EXERCISE AIM: Pictures aside, quote the whole listing exactly.

PROVIDED DATA:
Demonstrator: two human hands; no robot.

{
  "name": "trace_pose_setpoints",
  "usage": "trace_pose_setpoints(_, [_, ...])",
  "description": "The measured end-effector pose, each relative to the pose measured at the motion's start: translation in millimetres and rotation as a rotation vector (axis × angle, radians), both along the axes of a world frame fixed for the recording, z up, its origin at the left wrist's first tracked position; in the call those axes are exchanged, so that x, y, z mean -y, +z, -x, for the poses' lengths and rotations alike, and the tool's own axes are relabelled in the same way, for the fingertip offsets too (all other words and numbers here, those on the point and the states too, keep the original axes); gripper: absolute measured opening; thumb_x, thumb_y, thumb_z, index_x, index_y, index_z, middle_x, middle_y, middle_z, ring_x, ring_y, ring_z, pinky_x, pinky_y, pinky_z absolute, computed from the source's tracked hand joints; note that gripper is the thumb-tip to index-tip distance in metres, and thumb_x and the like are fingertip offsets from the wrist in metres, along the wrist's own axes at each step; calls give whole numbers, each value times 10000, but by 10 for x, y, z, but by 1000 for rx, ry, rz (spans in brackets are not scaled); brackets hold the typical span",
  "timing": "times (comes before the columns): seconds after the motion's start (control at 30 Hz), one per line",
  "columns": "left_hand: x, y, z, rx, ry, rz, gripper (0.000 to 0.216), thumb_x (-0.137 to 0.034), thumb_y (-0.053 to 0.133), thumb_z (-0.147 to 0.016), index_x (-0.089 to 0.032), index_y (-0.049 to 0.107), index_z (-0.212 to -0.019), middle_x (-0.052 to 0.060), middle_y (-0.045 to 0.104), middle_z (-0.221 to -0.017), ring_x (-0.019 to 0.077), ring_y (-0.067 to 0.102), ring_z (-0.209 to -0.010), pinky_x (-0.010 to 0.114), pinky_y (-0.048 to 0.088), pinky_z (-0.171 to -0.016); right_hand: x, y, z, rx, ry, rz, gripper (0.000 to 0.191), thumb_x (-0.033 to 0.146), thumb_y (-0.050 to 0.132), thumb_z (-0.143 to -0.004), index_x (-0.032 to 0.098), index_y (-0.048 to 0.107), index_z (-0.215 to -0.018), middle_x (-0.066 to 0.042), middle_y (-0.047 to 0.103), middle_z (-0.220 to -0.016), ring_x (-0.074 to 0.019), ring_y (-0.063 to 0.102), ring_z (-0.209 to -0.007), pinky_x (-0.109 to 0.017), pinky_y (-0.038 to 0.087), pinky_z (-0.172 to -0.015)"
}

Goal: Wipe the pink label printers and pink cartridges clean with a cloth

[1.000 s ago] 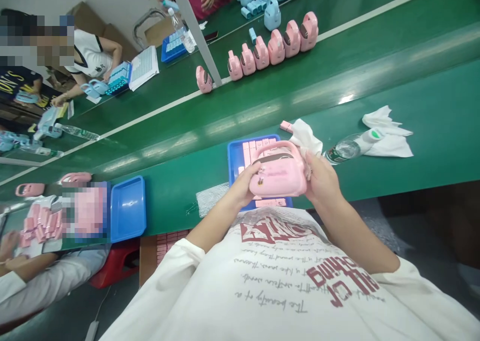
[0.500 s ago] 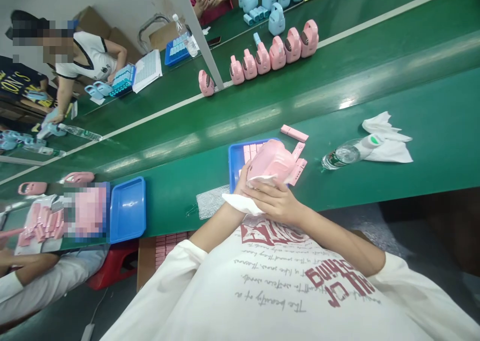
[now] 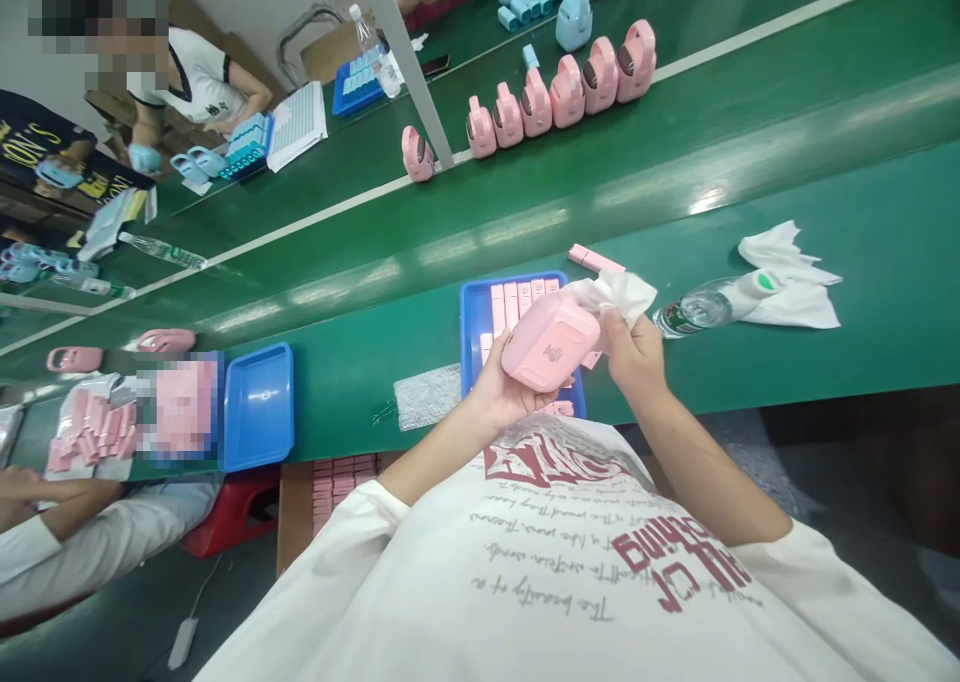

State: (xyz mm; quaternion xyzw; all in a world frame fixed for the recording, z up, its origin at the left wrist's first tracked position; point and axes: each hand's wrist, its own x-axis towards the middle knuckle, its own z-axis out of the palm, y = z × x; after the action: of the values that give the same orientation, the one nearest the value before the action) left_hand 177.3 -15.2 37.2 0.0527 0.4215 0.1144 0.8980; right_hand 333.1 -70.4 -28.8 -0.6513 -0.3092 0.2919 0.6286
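Note:
My left hand [image 3: 496,387] is closed round a rounded pink plastic housing [image 3: 551,342], tilted so that a face with small dark print shows. My right hand [image 3: 636,354] pinches a crumpled white cloth [image 3: 619,297] at the housing's right edge. Under the housing lies a blue tray [image 3: 472,312] with several pink stick-shaped pieces [image 3: 511,304] in it, partly hidden by the housing and my left hand. Behind the cloth, a loose pink piece [image 3: 592,258] rests on the green table.
A clear bottle [image 3: 697,312] and white cloths [image 3: 802,302] lie to the right. Bubble wrap [image 3: 427,399] and another blue tray [image 3: 259,407] are on the left. Pink handled devices [image 3: 568,92] stand in a row across the belt. Co-workers sit around the line.
My right hand has moved right, away from my left, taking the white cloth off the housing's near side. The housing has turned, and its printed face now shows.

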Motion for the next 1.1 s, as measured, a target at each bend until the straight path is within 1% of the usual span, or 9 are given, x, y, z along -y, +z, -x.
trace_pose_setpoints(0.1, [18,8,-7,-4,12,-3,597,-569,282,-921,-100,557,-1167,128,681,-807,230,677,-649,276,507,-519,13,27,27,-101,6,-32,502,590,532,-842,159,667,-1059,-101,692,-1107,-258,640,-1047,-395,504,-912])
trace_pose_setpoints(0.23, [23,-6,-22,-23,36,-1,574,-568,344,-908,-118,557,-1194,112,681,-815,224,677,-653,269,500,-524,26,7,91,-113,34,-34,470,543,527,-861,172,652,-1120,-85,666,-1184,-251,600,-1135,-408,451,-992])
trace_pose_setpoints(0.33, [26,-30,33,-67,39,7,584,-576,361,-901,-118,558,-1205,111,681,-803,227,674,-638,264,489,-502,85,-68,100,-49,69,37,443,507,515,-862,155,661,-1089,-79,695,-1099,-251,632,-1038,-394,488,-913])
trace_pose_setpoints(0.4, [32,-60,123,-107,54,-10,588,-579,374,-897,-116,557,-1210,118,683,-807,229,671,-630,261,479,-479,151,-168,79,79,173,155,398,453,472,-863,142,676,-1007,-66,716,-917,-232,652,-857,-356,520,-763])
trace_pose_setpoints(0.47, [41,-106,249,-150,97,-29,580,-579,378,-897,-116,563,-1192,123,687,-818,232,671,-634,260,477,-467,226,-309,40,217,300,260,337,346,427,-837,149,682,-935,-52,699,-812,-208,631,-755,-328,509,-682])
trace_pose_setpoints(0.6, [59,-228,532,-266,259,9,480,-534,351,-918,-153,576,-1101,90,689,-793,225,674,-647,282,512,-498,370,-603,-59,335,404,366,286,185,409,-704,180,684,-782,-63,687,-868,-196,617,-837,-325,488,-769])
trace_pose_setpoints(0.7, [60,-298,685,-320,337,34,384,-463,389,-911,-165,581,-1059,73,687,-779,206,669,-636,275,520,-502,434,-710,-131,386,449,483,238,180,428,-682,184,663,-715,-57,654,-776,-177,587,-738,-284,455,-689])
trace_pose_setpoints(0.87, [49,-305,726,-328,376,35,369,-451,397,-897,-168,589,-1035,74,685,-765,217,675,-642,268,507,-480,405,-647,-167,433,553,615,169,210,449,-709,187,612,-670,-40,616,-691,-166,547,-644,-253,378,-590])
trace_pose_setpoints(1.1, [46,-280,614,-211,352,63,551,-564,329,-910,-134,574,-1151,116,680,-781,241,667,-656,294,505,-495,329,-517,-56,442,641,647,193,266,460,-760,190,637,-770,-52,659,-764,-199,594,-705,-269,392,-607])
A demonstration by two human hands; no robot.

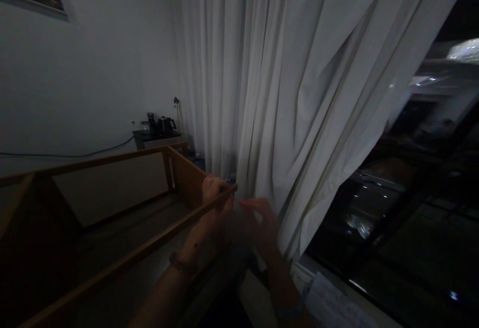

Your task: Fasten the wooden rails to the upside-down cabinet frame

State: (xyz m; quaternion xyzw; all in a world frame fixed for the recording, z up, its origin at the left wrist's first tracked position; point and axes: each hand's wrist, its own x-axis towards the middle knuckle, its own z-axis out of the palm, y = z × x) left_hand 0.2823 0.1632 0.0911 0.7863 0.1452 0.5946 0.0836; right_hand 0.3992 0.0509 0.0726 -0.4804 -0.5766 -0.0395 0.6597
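Observation:
A long wooden rail (149,245) runs from the lower left up to the middle of the view, part of a wooden frame. My left hand (214,196) is closed around the far end of this rail, with fingers behind it and the thumb below. Just right of the rail's end is my right hand (262,221), thumb and fingers drawn together in a pinch. A thin, pale thing seems to lie between the two hands, but blur and dim light hide what it is.
A white curtain (258,93) hangs behind the hands, with a dark window (392,218) to the right. A black kettle (165,124) stands on a small cabinet (157,142) at the back. An upright wooden end panel (187,174) borders the frame.

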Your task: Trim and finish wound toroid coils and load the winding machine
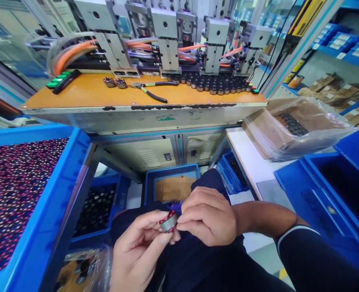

COMPLETED TASK:
Demonstrator: two human hands; no robot.

{
  "name": "trace_pose_setpoints",
  "usage": "trace_pose_setpoints(_, [_, ...])",
  "description": "The measured end-effector pose, each relative to the pose measured at the motion's start: translation in millimetres and rotation as a rotation vector (axis × angle, radians), both along the axes of a world frame fixed for the recording, z up, its origin at the left wrist's first tracked position; in the call those axes are exchanged, so that x, y, z mean -y, +z, -x, for the poses' lengths and rotations alike, and the tool's own axes are relabelled in the same way, for the fingertip offsets too (all other words and numbers here, those on the point and the states too, keep the original axes); gripper: absolute measured opening; thumb_x, thumb_y, thumb_z, index_x, index_y, index_z, middle_x, middle_y, middle_z, ring_x, ring_y, ring_z, pinky_x, pinky_y, pinky_z absolute, computed from the source's tracked hand joints; note that gripper is the thumb-tip to index-tip distance in metres, and thumb_x and the like are fingertip offsets from the wrist in metres, along the wrist's own axes at each step; calls give whole numbers, each value times 10000, but by 10 for x, y, z, but by 1000 for rx, ry, rz (spans in brackets are not scaled); brackets hold the typical span",
  "timing": "times (comes before the columns): seconds after the motion's start (control at 30 Hz), one per line",
  "columns": "left_hand: x, y, z, rx, ry, rz, gripper (0.000 to 0.216), thumb_x (-0.137 to 0.034), thumb_y (-0.053 to 0.133), thumb_z (-0.147 to 0.016), index_x (-0.089 to 0.032), index_y (-0.049 to 0.107), index_z (-0.212 to -0.019), middle_x (-0.052 to 0.060), middle_y (-0.045 to 0.104), middle_z (-0.221 to -0.017), ring_x (-0.019 to 0.077), ring_y (-0.067 to 0.102), ring_z (-0.209 to -0.010), pinky_x (-0.010 to 0.114), pinky_y (-0.048 to 0.088), pinky_z (-0.171 to -0.016); right_hand: x, y, z, rx, ry, rz, gripper (0.000 to 0.191), thumb_x (-0.033 to 0.146), thumb_y (-0.050 to 0.132), thumb_z (-0.143 to -0.004), index_x (-0.032 to 0.098), index_y (-0.048 to 0.107), index_z (-0.215 to -0.018), middle_x (-0.066 to 0.042), middle_y (-0.047 to 0.103), middle_z (-0.220 to -0.016), ring_x (-0.074 to 0.019), ring_y (-0.063 to 0.102), ring_z (-0.209 to -0.007), pinky_x (-0.109 to 0.017), pinky_y (-0.038 to 0.087), pinky_z (-0.172 to -0.015)"
}

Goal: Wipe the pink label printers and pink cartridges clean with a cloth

[1.000 s ago] 
[0.500 s ago] 
[now] 

State: (xyz mm; quaternion xyzw; all in a world frame fixed for the recording, z up, its origin at the left wrist's first tracked position; point and axes: each hand's wrist, its own x-axis towards the middle knuckle, its own z-axis out of the palm, y = z × x; after the action: of the values that give the same orientation, the one nearest the value before the action) left_hand 177.3 -15.2 37.2 0.0527 0.4215 0.1144 0.8980; right_hand 333.1 -70.4 -28.8 -0.6513 -0.3092 0.2919 0.6286
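Note:
My left hand [image 3: 496,387] is closed round a rounded pink plastic housing [image 3: 551,342], tilted so that a face with small dark print shows. My right hand [image 3: 636,354] pinches a crumpled white cloth [image 3: 619,297] at the housing's right edge. Under the housing lies a blue tray [image 3: 472,312] with several pink stick-shaped pieces [image 3: 511,304] in it, partly hidden by the housing and my left hand. Behind the cloth, a loose pink piece [image 3: 592,258] rests on the green table.
A clear bottle [image 3: 697,312] and white cloths [image 3: 802,302] lie to the right. Bubble wrap [image 3: 427,399] and another blue tray [image 3: 259,407] are on the left. Pink handled devices [image 3: 568,92] stand in a row across the belt. Co-workers sit around the line.
My right hand has moved right, away from my left, taking the white cloth off the housing's near side. The housing has turned, and its printed face now shows.
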
Motion for the next 1.1 s, as measured, a target at each bend until the straight path is within 1% of the usual span, or 9 are given, x, y, z along -y, +z, -x.
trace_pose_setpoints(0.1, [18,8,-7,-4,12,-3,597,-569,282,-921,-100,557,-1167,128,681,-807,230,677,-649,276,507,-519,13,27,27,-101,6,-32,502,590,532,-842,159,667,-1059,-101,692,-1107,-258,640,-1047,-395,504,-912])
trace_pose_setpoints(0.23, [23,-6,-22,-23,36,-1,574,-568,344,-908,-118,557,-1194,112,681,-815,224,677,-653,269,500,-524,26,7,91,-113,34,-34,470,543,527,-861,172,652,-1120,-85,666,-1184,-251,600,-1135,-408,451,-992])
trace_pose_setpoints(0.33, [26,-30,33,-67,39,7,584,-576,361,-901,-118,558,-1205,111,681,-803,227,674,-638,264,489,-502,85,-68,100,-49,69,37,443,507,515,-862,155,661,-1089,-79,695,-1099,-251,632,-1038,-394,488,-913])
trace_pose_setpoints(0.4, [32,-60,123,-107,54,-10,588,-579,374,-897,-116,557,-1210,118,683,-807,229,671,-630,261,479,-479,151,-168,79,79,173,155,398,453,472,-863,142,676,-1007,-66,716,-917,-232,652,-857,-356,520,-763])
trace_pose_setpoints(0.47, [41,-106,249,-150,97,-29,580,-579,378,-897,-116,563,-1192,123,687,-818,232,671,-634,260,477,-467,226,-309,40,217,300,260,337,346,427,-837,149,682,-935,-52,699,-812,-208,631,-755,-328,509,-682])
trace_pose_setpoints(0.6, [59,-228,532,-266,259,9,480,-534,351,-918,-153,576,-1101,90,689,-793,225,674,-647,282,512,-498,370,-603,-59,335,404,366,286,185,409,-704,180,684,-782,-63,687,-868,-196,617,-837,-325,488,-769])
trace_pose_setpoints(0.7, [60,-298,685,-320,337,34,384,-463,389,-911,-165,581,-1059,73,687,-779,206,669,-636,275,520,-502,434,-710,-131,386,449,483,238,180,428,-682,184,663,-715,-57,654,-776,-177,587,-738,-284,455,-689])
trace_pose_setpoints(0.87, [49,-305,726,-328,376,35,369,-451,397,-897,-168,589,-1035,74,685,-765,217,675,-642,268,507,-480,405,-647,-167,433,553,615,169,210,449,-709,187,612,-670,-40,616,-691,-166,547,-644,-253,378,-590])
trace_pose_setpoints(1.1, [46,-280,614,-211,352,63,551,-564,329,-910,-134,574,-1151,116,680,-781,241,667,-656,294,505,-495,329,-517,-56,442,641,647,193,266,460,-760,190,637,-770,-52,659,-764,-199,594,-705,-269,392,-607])
A demonstration by two human hands; no robot.


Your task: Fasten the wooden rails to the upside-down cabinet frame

State: (xyz m; quaternion xyzw; all in a world frame fixed for the recording, z up, its origin at the left wrist's first tracked position; point and axes: each hand's wrist, its own x-axis towards the middle knuckle, its own z-axis out of the palm, y = z × x) left_hand 0.2823 0.1632 0.0911 0.7863 0.1452 0.5946 0.0836; right_hand 0.3992 0.0509 0.0726 -0.4804 -0.5766 -0.0395 0.6597
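Observation:
A long wooden rail (149,245) runs from the lower left up to the middle of the view, part of a wooden frame. My left hand (214,196) is closed around the far end of this rail, with fingers behind it and the thumb below. Just right of the rail's end is my right hand (262,221), thumb and fingers drawn together in a pinch. A thin, pale thing seems to lie between the two hands, but blur and dim light hide what it is.
A white curtain (258,93) hangs behind the hands, with a dark window (392,218) to the right. A black kettle (165,124) stands on a small cabinet (157,142) at the back. An upright wooden end panel (187,174) borders the frame.
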
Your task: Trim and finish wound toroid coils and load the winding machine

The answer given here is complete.